――今注力していることは何か。
松本氏 情報システム担当としては、今までの電通のマスマーケティングを中心にした文化をすべて変えることに注力しています。そのためにはすべての会社のシステムそのものを変えなければいけません。そこにまず取り組んでいます。
また今回、会社自体が電通イーマーケティングワンと、ネクステッジ電通の運用型広告のところも含めて一緒になりましたから、3つのシステムを統合しています。
執行役員CIO(最高情報責任者)松本卓一氏
すべてを変えた上で、今まではマスメディアに最も注力していた部分を、今度はデジタルマーケティングに変えていく。その中で、新しいクライアントにサービスを提供するときには、デジタルマーケティングという世界標準のサービスをきちんと実装していくことが、最終的にクライアントにデジタルマーケティングをきちんと提供できる基盤になっていきます。
松本氏 これまでは、標準化されたプロセスがあって、明確な仕組みがあったオンプレミス型のサービスでした。すべてのシステムを変えていく中でテクノロジの移り変わりも激しく、開発レスでありながら(グローバル企業なので)世界標準のものを使うということだと思っています。
――IBMやアクセンチュアといった他業種のグローバル企業がマーケティング分野に参画し、勢力を拡大している。
松本氏 SIやコンサルティング企業がマーケティング領域に事業拡大し、クリエイターやデザイナーを一所懸命集めているのはその通りだと思います。一方、生活者の心を動かすようなクリエイティブを作れるようなプロは総合広告会社にたくさん居ますし、電通はまだまだ強いといえる環境にあると自負しております。先行者のアドバンテージがある今のうちに、しっかりとテクノロジ面でも実力をつけていきたい考えです。
IBMやアクセンチュアについても、競合している分野はありますが、デジタルマーケティング部門では広告会社のインサイトが 強い部分があります。

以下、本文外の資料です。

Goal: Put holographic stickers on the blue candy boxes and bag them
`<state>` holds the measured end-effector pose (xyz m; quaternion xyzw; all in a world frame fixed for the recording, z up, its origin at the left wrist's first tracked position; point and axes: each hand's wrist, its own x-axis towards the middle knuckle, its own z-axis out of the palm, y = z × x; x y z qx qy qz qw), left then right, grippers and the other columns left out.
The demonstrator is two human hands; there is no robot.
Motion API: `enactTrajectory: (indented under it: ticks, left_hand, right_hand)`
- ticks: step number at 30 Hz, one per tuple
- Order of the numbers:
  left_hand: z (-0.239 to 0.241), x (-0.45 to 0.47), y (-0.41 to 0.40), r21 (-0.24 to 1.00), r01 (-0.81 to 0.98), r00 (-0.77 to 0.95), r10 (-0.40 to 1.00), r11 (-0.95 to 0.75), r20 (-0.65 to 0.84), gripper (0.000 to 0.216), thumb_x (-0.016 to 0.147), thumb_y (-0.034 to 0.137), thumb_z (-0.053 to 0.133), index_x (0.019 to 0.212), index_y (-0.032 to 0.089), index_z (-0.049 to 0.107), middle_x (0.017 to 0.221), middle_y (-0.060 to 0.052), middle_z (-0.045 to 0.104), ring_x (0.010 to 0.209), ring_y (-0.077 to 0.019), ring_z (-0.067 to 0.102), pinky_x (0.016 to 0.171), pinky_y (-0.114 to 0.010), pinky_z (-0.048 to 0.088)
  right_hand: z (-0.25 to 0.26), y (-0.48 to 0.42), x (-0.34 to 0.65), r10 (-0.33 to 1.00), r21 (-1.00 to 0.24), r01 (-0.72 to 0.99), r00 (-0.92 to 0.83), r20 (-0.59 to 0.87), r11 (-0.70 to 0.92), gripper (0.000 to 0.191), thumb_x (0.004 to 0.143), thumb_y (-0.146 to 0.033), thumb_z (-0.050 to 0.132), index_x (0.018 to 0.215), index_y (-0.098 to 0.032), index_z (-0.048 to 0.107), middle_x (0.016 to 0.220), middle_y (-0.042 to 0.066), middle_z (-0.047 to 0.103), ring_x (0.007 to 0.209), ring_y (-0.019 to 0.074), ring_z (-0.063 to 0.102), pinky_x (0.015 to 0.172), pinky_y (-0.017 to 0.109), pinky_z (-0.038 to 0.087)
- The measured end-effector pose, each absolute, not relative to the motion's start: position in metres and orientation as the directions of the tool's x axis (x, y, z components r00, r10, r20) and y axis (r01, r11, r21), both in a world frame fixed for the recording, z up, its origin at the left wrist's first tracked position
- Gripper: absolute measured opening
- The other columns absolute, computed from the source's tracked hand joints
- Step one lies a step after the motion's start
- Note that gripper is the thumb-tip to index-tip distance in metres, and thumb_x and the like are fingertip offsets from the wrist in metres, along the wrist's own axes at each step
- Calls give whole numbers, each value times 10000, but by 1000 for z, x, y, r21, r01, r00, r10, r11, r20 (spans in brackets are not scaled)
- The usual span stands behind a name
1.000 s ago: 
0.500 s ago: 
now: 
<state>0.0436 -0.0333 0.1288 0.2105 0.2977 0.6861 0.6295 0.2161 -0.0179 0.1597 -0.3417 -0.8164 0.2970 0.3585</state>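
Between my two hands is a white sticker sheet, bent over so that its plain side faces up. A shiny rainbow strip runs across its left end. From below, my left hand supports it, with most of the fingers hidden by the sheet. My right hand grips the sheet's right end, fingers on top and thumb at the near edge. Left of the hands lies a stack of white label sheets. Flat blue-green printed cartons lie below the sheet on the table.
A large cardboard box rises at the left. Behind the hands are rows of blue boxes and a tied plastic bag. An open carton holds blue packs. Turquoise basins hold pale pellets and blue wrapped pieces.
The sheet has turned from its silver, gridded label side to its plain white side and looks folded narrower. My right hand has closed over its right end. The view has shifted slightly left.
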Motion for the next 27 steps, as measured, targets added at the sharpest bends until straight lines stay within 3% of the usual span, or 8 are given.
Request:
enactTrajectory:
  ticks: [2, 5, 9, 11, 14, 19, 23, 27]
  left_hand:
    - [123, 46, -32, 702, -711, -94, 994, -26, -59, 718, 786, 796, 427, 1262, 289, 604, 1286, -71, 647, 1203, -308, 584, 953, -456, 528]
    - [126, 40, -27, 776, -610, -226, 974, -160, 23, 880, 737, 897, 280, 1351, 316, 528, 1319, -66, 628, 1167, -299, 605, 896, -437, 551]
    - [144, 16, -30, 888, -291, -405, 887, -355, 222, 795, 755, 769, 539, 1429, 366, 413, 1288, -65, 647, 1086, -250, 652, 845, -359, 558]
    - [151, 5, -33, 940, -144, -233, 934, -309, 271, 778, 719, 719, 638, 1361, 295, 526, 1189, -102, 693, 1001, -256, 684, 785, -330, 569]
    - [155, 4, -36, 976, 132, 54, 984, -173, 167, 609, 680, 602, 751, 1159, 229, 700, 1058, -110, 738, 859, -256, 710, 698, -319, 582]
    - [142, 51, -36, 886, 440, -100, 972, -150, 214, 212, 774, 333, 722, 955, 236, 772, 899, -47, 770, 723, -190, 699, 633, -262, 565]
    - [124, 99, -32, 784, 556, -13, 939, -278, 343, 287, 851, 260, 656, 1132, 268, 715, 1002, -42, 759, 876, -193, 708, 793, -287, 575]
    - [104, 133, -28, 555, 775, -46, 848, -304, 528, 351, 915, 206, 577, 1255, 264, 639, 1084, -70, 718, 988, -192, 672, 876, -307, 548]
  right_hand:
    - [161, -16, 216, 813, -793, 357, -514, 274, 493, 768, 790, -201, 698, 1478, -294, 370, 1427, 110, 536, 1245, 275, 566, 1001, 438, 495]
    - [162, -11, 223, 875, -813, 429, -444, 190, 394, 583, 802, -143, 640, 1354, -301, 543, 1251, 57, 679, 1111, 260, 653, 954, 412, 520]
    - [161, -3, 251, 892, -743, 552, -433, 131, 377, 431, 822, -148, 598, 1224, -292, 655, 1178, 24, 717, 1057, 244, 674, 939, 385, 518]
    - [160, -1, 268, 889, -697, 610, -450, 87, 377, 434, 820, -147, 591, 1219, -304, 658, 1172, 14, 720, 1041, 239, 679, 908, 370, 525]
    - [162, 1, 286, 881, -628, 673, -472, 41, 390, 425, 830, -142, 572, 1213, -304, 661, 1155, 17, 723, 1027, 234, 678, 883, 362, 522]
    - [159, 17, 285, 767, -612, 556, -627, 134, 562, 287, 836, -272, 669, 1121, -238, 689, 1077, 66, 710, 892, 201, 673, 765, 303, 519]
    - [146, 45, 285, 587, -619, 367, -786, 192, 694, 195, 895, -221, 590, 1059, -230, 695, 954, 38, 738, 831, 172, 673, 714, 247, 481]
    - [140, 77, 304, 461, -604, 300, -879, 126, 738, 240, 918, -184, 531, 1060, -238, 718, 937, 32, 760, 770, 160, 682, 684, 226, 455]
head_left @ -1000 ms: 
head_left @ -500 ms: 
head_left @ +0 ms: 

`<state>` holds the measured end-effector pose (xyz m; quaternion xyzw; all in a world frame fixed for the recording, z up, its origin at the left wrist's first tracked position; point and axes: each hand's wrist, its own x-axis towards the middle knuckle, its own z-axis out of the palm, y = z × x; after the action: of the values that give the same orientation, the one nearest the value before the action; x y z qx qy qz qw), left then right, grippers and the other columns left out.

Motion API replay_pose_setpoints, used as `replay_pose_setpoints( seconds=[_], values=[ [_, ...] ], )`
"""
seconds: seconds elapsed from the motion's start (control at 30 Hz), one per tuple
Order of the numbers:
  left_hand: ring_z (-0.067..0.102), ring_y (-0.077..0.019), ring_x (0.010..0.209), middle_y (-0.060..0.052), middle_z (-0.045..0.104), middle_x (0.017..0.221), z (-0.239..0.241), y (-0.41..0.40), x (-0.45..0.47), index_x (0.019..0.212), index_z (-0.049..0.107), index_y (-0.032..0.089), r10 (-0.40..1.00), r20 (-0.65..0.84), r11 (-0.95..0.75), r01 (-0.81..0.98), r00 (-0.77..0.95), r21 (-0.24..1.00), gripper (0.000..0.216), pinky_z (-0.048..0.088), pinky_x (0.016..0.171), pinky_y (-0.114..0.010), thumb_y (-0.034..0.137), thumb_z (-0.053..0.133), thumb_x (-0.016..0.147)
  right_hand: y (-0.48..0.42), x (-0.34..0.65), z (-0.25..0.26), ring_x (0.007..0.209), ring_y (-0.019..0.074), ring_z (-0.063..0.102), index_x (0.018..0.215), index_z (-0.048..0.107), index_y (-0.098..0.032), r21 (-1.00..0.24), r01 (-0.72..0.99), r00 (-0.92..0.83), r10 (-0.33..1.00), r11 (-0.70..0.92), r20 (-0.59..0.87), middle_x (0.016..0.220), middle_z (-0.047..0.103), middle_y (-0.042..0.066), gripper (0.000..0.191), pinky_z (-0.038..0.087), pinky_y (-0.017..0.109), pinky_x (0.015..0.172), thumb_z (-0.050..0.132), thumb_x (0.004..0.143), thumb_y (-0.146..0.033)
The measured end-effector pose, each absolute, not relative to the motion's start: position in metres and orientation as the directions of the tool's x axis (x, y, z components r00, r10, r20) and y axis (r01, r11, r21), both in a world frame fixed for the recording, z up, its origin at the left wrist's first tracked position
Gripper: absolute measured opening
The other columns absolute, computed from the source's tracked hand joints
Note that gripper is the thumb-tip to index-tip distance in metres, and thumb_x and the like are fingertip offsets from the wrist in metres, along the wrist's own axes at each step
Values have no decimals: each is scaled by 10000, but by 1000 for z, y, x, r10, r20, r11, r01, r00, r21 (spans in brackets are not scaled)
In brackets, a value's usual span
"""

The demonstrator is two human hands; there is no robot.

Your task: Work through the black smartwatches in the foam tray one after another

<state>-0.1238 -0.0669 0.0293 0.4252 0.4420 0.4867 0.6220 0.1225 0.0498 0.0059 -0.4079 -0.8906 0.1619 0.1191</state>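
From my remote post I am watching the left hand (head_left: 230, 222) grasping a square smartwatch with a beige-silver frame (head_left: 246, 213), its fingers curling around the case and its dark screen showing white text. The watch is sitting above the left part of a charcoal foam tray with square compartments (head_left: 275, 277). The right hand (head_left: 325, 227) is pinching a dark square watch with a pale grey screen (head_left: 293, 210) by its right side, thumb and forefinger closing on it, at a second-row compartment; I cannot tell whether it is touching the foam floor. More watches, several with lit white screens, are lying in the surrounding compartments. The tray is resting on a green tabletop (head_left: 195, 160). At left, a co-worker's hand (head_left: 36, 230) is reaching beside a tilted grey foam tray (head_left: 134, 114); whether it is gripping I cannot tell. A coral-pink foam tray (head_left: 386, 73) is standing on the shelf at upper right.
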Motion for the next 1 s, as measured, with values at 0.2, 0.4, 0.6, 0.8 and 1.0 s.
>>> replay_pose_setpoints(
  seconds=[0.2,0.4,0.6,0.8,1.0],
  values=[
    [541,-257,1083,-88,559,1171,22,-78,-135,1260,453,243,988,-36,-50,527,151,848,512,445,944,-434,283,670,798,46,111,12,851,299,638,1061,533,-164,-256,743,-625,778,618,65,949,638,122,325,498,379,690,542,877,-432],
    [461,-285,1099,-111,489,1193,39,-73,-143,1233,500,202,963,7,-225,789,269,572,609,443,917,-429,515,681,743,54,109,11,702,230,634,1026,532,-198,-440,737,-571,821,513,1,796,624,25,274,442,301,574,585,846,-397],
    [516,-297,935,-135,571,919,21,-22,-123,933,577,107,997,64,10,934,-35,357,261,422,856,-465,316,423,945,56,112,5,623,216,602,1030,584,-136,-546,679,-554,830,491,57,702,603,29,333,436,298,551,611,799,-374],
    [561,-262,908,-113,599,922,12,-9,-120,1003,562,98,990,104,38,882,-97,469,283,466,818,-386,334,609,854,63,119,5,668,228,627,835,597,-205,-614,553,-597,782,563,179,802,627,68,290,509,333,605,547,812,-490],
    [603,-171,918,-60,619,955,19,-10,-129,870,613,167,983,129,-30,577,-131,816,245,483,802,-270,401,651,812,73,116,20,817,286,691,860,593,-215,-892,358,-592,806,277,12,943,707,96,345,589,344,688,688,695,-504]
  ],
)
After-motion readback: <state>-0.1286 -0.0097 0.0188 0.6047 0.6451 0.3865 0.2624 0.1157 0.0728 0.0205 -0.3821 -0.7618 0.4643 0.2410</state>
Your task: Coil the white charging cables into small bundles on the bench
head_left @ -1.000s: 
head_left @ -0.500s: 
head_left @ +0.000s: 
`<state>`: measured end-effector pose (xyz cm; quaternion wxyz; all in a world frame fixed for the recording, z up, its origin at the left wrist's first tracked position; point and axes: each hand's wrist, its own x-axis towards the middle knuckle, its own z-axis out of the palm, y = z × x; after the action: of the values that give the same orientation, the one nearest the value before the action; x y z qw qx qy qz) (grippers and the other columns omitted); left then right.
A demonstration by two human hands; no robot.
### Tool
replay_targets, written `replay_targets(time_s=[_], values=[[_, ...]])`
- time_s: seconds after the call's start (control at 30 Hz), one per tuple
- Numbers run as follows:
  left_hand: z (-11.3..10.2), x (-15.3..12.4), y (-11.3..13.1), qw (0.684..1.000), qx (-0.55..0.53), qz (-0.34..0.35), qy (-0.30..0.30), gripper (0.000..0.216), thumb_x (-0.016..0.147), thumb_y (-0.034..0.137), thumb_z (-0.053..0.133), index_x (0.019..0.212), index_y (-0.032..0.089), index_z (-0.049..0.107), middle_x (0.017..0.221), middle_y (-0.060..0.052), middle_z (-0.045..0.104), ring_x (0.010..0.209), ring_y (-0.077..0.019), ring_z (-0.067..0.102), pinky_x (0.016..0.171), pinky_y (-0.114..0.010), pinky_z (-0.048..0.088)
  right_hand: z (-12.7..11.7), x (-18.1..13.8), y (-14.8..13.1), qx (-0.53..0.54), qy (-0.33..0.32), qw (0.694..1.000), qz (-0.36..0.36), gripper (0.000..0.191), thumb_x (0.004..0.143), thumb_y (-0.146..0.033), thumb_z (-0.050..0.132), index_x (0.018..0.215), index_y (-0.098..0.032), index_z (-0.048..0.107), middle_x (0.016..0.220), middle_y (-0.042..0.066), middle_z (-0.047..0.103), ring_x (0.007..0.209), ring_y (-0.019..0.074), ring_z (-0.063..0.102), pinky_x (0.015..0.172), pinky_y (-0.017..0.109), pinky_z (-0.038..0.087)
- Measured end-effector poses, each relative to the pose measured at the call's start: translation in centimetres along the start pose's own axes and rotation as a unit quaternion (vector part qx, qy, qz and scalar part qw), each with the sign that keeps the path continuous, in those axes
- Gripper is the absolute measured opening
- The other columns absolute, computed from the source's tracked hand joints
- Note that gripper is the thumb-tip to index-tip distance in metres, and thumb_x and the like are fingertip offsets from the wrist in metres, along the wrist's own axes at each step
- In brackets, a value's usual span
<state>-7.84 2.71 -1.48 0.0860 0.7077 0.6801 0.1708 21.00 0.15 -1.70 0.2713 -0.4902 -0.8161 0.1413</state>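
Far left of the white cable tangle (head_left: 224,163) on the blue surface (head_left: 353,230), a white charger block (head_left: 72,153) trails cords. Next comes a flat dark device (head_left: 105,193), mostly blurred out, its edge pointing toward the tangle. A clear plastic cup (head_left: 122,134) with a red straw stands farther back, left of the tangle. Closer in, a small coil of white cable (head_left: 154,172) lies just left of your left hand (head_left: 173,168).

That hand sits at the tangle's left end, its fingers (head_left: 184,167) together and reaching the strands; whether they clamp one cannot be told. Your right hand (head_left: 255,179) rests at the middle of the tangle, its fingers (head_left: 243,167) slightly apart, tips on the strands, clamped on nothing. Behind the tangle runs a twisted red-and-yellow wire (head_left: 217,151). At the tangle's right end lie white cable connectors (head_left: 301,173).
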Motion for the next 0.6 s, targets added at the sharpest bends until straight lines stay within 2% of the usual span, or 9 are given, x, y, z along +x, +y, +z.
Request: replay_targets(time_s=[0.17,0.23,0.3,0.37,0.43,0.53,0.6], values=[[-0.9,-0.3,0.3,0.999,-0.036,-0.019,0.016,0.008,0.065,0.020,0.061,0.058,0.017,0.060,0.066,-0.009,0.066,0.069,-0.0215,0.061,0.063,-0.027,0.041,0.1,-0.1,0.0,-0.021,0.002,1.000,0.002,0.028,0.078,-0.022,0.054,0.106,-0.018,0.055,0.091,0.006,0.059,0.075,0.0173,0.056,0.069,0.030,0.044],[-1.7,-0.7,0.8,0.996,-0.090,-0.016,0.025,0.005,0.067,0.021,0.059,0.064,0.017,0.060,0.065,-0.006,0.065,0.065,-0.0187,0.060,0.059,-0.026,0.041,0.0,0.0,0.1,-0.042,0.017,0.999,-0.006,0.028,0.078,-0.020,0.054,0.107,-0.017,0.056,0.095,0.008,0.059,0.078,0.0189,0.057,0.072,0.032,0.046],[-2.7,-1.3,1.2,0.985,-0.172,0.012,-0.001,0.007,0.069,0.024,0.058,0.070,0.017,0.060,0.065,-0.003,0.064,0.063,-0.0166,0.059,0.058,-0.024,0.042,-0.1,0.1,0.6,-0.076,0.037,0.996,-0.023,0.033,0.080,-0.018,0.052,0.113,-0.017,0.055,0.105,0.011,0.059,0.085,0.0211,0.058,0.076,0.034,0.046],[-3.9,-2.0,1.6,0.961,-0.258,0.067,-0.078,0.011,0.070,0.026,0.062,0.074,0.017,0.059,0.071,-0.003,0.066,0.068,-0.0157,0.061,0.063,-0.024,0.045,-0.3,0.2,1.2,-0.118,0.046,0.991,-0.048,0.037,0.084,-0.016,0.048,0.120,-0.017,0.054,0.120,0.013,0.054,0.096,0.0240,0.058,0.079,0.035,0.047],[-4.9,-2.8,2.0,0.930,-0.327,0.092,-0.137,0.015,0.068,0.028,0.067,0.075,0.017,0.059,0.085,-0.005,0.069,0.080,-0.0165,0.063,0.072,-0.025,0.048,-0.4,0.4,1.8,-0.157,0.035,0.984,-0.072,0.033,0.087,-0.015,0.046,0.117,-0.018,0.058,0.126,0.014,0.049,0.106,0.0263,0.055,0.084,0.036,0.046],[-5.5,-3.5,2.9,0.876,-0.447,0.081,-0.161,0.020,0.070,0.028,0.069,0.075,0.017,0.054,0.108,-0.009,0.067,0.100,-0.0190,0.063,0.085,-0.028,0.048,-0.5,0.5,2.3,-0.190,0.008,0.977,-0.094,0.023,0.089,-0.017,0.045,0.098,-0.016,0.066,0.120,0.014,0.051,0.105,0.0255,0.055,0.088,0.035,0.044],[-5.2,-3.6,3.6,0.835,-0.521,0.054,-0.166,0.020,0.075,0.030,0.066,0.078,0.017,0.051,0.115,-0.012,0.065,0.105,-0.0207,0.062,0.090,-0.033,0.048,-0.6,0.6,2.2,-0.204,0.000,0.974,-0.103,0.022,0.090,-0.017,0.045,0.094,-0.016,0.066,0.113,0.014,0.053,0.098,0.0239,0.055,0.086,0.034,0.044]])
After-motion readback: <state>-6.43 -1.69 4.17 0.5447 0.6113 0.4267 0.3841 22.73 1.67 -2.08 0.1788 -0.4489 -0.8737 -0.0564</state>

そうした状況なので特に日本では連携できる可能性を探る方が健全だと思っています。また、マーケティング分野に展開しているIT企業のみなさんに興味をもっていただいているようで、さまざまなお声がけをいただきます。ただ、まずは経営やシステムなどのあり方を含め、本気でデジタル化に取り組んでいる企業のCMOにしっかり寄り添えるようになりたいです。
――顧客のCMOはIT部門にどんなことを望んでいるのか。
松本氏 クライアントの中でも統合化されたデジタルマーケティングは、ビジネスの中である部分の組織が縦割りになっていたり、それぞれが予算を持っていたりといった構造は往々にしてあると思います。そういう悩みがあると聞いています。
マーケティングオートメーションなどで成果を出そうとすると、基幹システムにつなぐ必要があると思います。そして、基幹システムを握っているのはIT部門なので、連携しないといけない。あるいは、基幹システムを担っているSIベンダーの方々と連携していくこともあるでしょう。
――今後の展望は。
小川氏 私たちは今、「マスメディアの電通」と言われていますが、2020年くらいには「デジタルマーケティングの電通デジタル」と言われるようになっていたいというのが一番の目標です。